We have learned that Jackson's drug addiction began when his scalp was badly burned. He was given Demerol for an extended time.
I was hospitalized several times over two years with a catastrophic illness and received Demeral for long periods; one was forty-two days with 100 mg Demerol every four hours. The doctor told me that I would be addicted but that that was the least of our worries at the time.
I was totally addicted. I then understood how a person could steal her grandmother's heirloom jewelry and sell it to buy drugs. The person did not want to do this. She HAD to. That is the horror, the incidiousness of drug addiction. You cannot understand if you've never been addicted.
Fortunately, I was able to conquer addiction, but I did so in a way you may think strange. A friend, a nurse, brought me some marijuana and told me to try it. I smoked only in my home and mainly after 7:00. At last I could at least sleep. I am ashamed to admit how long I smoked. Then I just stopped with no ill effect. Marijuana is not physically addictive.
Michael was not able to do what I did, and I understand. Because of money he had enablers.
Interesting note: A new nurse commented on Michael's intake of 10 Xanax per day. The other nurse said, "It is an improvement. He is down from 40." 40!




Comments: 28
I don't see anything wrong with people using marijuana for the sheer delight of it. Why must anyone apologize for it? Surely no one apologizes for drinking alcohol for the same reason.
I accept responsible recreational use of marijuana. I do want it legalized. It is far less harmful than addictive alcohol.
What a crock of sh*t.
The fact, Leo, that you worked to "get clean?" That scores some points with me.
Make good on the things you did when you were stoned, and you'll have a clean bill of (mental) health--and some good, real good feelings about being your owned danged self.
Personally, I think you're worthy---a real keeper.
Blessings,
Wilka
If you don't use more than are prescribed for you, needing pain meds and taking them are not debilitating, not wrong, not the first step down the primrose path. I get very, very tired of having a useful tool - one that makes normal life possible for tens if not hundreds of thousands of people treated as a social disease.
People who take pain meds for chronic pain become physically used to them - so much so that even reaction time isn't affected. We can drive, write, think, sleep and feel like normal people - except that the exhausting, soul-destroying pain is held at bay. If you don't believe me, look at the National Institutes of Health data - though most of it was pulled from the website during the Bush administration as it didn't lend itself to the mass hysteria required to keep funding the War on Drugs. In most situations, a person who requires pain meds and takes them as directed has a 1 in 10,000 chance of becoming an abuser.
The exception seems to be places where poverty and tradition have made a culture of drug abuse. I live in one such place, and because of that I don't get the meds I need anymore. That's the rule rather than the exception. Americans are woefully under-medicated by the standards of the rest of the world..
I've quit narcotics many times for various reasons - it's unpleasant, but not impossible. If I can do it, if Leo could do it, MJ could have done it too.
People like Michael Jackson screw things up for the rest of us, and I find that hard to forgive.

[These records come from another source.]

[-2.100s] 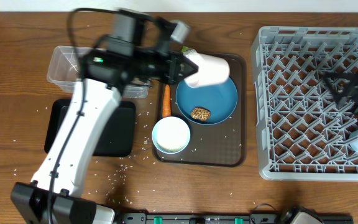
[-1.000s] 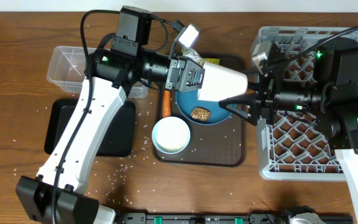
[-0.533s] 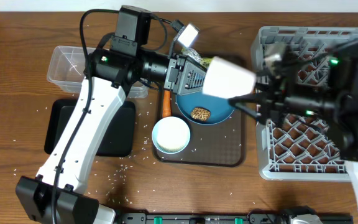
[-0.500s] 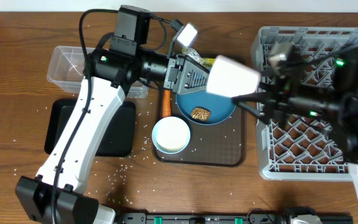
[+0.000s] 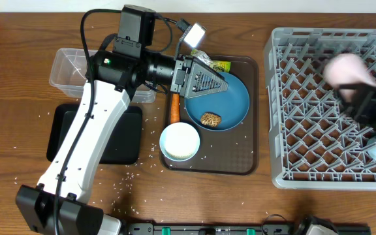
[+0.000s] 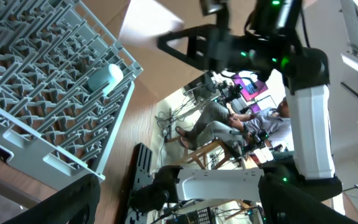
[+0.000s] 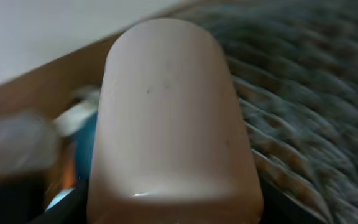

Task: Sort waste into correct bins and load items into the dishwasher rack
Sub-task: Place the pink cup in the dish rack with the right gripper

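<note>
The left gripper (image 5: 215, 85) hangs over the upper-left rim of the dark-blue plate (image 5: 235, 109), its fingers (image 6: 67, 202) spread wide with nothing between them. The brown food lump (image 5: 210, 119) lies on the plate, and the carrot (image 5: 174, 109) lies lengthwise beside the plate's left edge. To the right, motion-blurred above the grey dishwasher rack (image 5: 305, 98), the right gripper (image 7: 173, 208) pinches a pale pink cup (image 7: 169, 118) by its near end. The cup's long axis runs straight out from the fingers, rounded far end away from the wrist, while a second cup (image 6: 106, 78) lies on its side in the rack.
</note>
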Controlling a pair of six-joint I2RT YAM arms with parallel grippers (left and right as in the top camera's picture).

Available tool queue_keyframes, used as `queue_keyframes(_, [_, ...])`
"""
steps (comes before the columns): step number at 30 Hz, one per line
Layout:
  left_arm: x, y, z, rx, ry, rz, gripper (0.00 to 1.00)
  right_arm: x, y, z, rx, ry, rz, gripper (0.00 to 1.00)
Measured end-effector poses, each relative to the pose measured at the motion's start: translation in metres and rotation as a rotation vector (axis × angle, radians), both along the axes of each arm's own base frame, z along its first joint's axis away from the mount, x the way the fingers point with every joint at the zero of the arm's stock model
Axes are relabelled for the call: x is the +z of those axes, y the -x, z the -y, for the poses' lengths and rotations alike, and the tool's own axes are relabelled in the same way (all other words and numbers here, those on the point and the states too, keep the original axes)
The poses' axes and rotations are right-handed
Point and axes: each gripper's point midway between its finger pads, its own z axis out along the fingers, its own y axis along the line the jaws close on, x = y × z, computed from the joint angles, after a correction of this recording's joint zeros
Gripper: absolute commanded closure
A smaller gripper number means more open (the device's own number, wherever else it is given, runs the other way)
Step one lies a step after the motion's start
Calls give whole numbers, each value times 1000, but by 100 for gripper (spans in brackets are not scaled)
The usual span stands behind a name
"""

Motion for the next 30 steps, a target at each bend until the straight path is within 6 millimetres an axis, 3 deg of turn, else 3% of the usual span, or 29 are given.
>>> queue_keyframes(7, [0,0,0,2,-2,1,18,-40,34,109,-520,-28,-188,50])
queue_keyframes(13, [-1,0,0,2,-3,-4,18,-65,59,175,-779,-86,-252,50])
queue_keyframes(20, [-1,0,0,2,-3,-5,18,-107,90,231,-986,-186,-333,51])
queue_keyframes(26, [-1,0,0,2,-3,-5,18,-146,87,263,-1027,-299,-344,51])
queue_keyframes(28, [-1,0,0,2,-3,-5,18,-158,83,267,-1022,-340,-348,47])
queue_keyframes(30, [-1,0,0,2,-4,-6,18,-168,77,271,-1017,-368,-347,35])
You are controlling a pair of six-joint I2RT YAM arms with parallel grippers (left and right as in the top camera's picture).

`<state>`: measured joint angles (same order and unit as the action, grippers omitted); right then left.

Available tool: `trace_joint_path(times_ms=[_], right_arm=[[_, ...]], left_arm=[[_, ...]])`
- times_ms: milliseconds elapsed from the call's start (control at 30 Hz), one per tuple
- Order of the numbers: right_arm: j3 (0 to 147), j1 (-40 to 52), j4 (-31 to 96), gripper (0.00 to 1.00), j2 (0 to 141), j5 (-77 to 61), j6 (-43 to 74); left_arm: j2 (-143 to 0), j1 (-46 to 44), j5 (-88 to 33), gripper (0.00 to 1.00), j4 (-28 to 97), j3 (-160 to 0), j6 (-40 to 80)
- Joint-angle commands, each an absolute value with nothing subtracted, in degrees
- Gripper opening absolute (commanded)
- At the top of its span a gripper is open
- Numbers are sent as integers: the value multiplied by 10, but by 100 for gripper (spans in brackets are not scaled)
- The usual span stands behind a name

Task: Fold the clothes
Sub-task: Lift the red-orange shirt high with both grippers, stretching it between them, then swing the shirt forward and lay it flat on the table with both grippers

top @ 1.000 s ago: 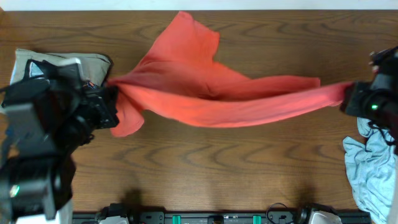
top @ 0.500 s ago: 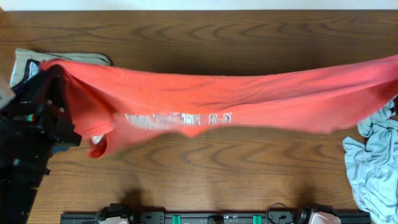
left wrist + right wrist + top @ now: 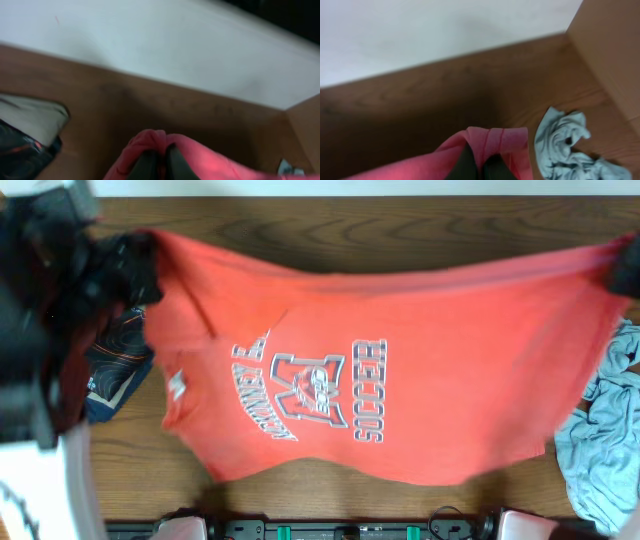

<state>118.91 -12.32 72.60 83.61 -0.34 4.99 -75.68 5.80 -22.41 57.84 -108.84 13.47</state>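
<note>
The coral-red T-shirt hangs spread wide across the table in the overhead view, its navy-and-white lettering facing up and its white tag at the left. My left gripper is shut on one end of the shirt at the far left. My right gripper is shut on the other end at the far right. Bunched red cloth wraps each pair of fingers, the hem folded over the right ones. The pale grey-blue shirt lies crumpled at the right edge and also shows in the right wrist view.
A dark patterned garment lies at the left beside a pale cloth. The wooden table runs to a white wall at the back. A wooden side panel stands at the right.
Both grippers rose and moved toward the back of the table, carrying the shirt. The shirt went from a stretched, twisted band to a wide hanging sheet with its lettering showing.
</note>
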Motion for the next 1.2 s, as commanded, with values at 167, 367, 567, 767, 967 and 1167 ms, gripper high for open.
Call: trace_joint_path(times_ms=[167,367,567,767,967,1167], right_arm=[[1192,-130,649,1,995,-25,42],[1192,-131,461,1,1044,-70,72],[1208,-147,289,1,1018,-64,95],[1224,-169,313,1,990,-12,106],[1223,-175,450,1,1000,37,84],[1213,-175,606,1,1040,59,46]], left_arm=[[-916,60,-251,6,482,-1090,108],[-983,60,-251,6,260,-1091,117],[-986,75,-204,6,42,-1127,249],[-985,102,-241,6,11,-1201,303],[-981,102,-344,6,260,-1205,259],[-983,102,-341,6,588,-1173,136]])
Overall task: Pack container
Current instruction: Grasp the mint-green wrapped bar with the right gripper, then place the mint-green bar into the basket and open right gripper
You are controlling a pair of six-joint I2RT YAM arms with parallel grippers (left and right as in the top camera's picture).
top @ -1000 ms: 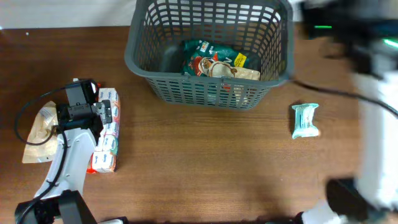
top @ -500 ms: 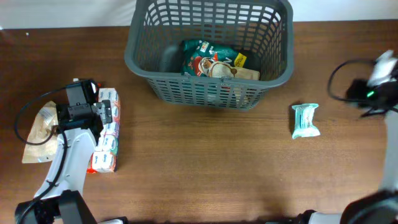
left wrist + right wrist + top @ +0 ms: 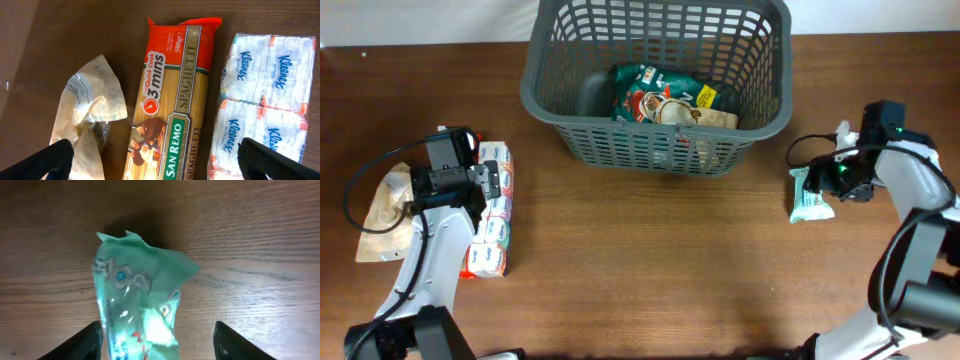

I take Demerol when I need it for pain control. Well, more or less when I need it. I get one prescription a year, non-refillable, for a number of these pills, and I have to ration them out for that year because they're terribly hard to get. Like Sarah, I function pretty well when I take them -- or anyway, considerably better than I'd function if I didn't have them.
Thanks to various individuals (and I count Michael Jackson among them) who abuse pain medications and ruin everything for those of us who genuinely need them, it's a nightmare to get Demerol if I run out or if I have to have an injection instead of a pill. Some doctors will try almost anything to avoid giving a patient narcotics, assuming that we're all just junkies trying to score, although at over $800 a hospital visit without insurance, it would frankly be easier to go to a dealer instead.
Pain relieve is necessary for people in pain. It's not meant for people who have no pain.
I am so glad to hear that you were able to overcome this, and that your pain is gone (I hope for good?). {{HUGS}}
And you are right about Michael Jackson - enablers - it is a shame to have money sometimes. People just do what you say. Scary stuff. Thank god I have family to stop me if I do something silly. I was addicted to Ativan for years and years. Docs just kept giving it to me. However, I cannot imagine 40 per day! That's crazy. I can't believe that he lived this long with those habits.
What do you really want to say?
A habit can be broken in ten days most of the time. There is no withdrawal, only a desire, or compulsion to continue doing what you're used to doing.
And, Leo, what do I really want to say?? Well, first of all, not everyone who's been given pain killers (or even some other drugs) gets addicted. I'm partial to the term "addictive personality."